Contribuciones del sistema de las Naciones Unidas a la agenda para el desarrollo posterior a 2015

El sistema de las Naciones Unidas contribuye de diversas maneras a los debates en torno a la agenda para el desarrollo posterior a 2015 y los ODS.

El informe del grupo de trabajo de 2012 recomienda una agenda transformadora hacia un desarrollo inclusivo, sostenible y centrado en las personas, basado en los valores fundamentales de los derechos humanos, la igualdad y la sostenibilidad. El informe sugiere que una agenda internacional para el desarrollo debe basarse en objetivos y metas finales que sean concretos —uno de los puntos fuertes clave del marco para los ODM— pero que se reorganice en torno a cuatro esferas esenciales:

  1. el desarrollo social inclusivo;
  2. el desarrollo económico inclusivo;
  3. la sostenibilidad medioambiental; y
  4. la paz y la seguridad.

Al mismo tiempo, las consultas a nivel nacional han sido un medio importante para definir la agenda posterior a 2015. El Grupo de las Naciones Unidas para el Desarrollo (GNUD), a través de su Grupo de Tareas de los ODM, copresidido por el PNUD y por ONU Mujeres, apoya las consultas nacionales en más de 80 países. Las partes interesadas nacionales implicadas en las consultas han incluido a representantes gubernamentales, ONGs, la sociedad civil, organizaciones comunitarias, pueblos indígenas, movimientos sociales de mujeres, jóvenes, niñas y niños, y el sector privado, entre otros. El componente de divulgación del proyecto del GNUD también abarcó distintos tipos de oportunidades para que la ciudadanía participase en las consultas a través de debates virtuales, seminarios en línea y otras herramientas virtuales interactivas (véase The World We Want).

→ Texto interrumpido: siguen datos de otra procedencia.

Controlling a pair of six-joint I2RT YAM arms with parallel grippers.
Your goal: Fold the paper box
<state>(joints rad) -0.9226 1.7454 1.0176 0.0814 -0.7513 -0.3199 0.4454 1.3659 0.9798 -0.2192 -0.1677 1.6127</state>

Además, se ha llevado a cabo once consultas temáticas mundiales en relación con: las desigualdades; la población; la salud; la educación; el crecimiento y el empleo; el conflicto y la fragilidad; la gobernabilidad; la sostenibilidad medioambiental; la seguridad alimentaria y la nutrición; la energía; y el agua. El informe preliminar, “The Global Conversation Begins”, identificó tres prioridades emergentes de la futura agenda para el desarrollo:

  • La agenda debe estar equilibrada y ser holística para tener éxito.
  • La agenda debe ser verdaderamente universal.
  • El próximo marco debe garantizar resultados reales, hacer realidad los derechos humanos y utilizar la tecnología para seguir progresando.

ONU Mujeres y UNICEF dirigieron de manera conjunta las consultas sobre desigualdades. Para ello, se estableció un panel asesor compuesto de expertas y expertos, representantes de la sociedad civil y organismos interesados de las Naciones Unidas. Asimismo, se hizo un llamado para la presentación de estudios sobre las diversas dimensiones de las desigualdades que generó más de 300 respuestas del mundo académico y de personas de la sociedad civil, y se recibieron más de 150 estudios. El debate virtual sobre las desigualdades tuvo lugar en otoño de 2012. Seguidamente, en febrero de 2013, se presentó un informe resumido en una reunión de alto nivel celebrada en Copenhague. Al final de esta reunión, la declaración de la presidencia definió una serie de recomendaciones para abordar las causas profundas de las desigualdades, e instó a establecer un objetivo independiente sobre la desigualdad y sobre la igualdad de género, además de incorporar el género y otras desigualdades predominantes en el resto de objetivos.

ONU Mujeres elaboró un documento de posición que promueve la creación de un objetivo independiente en la agenda posterior a 2015 para lograr la igualdad de género, los derechos de las mujeres y el empoderamiento de las mujeres.

El 10 de septiembre de 2013, el GNUD lanzó el informe "A Million Voices: El mundo que queremos", que resume los resultados de las consultas públicas y encuestas en las que participaron más de 1,3 millones de personas en los 193 Estados Miembros de la ONU.